Décision, cette nuit, d'arrêter la lumière, de la planter là, dans le cœur, d'en souffrir et d'en rire ;
décision, cette nuit, d'élever la nuit dans l'ombre de La Pitié, d'interdire la passion, se réveiller ;
décision, cette nuit, d'offrir le premier spectacle de la création, sans tabou, sans outrage, révulser le ciel ;
décision, cette nuit, d'interjeter pour les avocats récalcitrants, ceux qui tentent l'esprit, ceux qui le dévoilent en l'outrageant ;
décision, cette nuit, d'être la nuit ;
décision, cette nuit, d'organiser le monde, à la main du magicien d'Oz, l'enlever, le séquestrer une fois pour toutes ;
décision, cette nuit, de donner une leçon à Brecht, le frapper d'espoir ;
décision, cette nuit, d'aimer enfin Mozart, d'arrêter les horloges blanches des silences qui se succèdent ;
décision, cette nuit, d'écourter la saison des pluies et d'inventer d'autres jardins pour l'Alhambra, décision, décision...

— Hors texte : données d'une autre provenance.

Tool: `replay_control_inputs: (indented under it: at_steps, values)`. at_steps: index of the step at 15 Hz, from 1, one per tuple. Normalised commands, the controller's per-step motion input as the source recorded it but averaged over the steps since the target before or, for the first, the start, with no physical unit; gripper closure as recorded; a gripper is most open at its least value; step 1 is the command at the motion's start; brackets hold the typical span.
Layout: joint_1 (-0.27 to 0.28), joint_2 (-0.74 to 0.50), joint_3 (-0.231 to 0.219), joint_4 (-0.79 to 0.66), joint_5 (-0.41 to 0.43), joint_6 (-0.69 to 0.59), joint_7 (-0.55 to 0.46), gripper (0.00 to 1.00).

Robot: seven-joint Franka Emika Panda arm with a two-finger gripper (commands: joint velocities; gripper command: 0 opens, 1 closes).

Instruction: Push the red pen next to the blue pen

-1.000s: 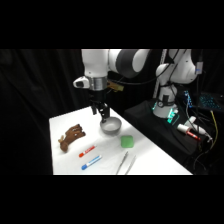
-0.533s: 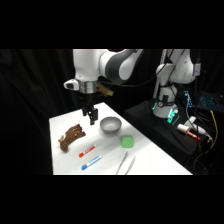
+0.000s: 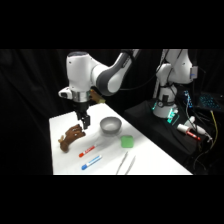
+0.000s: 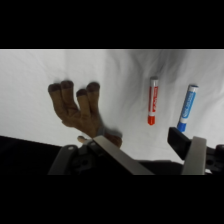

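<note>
The white arm's two-finger claw [image 3: 83, 122] is hanging with fingers spread open over the brown hand-shaped toy [image 3: 70, 137]. The slim red pen [image 3: 87, 150] is lying mid-worktop, just beside the blue-and-white pen [image 3: 91, 162] nearer the front edge, not touching.

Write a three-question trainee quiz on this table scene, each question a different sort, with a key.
1. True or false: the red pen touches the blue pen.
2. In the side view, the gripper hangs above which thing? A) the green block B) the brown toy C) the tweezers
3. Fill in: the grey ___ stands between the brown toy and the green block.

Key: 1 false, the pens lie side by side with a gap; 2 B; 3 bowl.
</note>
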Motion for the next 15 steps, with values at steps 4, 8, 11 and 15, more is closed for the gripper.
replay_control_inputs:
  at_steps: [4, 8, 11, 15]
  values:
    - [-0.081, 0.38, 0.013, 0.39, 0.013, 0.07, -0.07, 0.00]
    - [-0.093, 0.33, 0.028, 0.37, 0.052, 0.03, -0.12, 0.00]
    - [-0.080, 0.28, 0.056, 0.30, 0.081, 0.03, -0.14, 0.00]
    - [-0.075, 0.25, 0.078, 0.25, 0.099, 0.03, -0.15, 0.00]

Décision, cette nuit, de respirer encore, d'aimer toujours, décision de franchir le Rubicon, d'effacer la ligne verte, de subvertir Maginot et tous les murs souterrains et aériens ;
décision, cette nuit, de s'enfermer seul avec la pointe de l'aube, la caresser dans l'ivresse, la posséder parce qu'elle le demande, lui donner le reste de ma vie ;
décision, cette nuit, d'inventer le jour et la fin du jour ;
décision, cette nuit, de prendre la première décision que l'Histoire retiendra : aller, aller d'un bon pas, large comme le ciel ;
décision, cette nuit, de boire le vin aux racines des étoiles, décider d'en dresser la table où je serai au milieu d'elles, parce qu'elles le voulaient, parce que je l'ai voulu.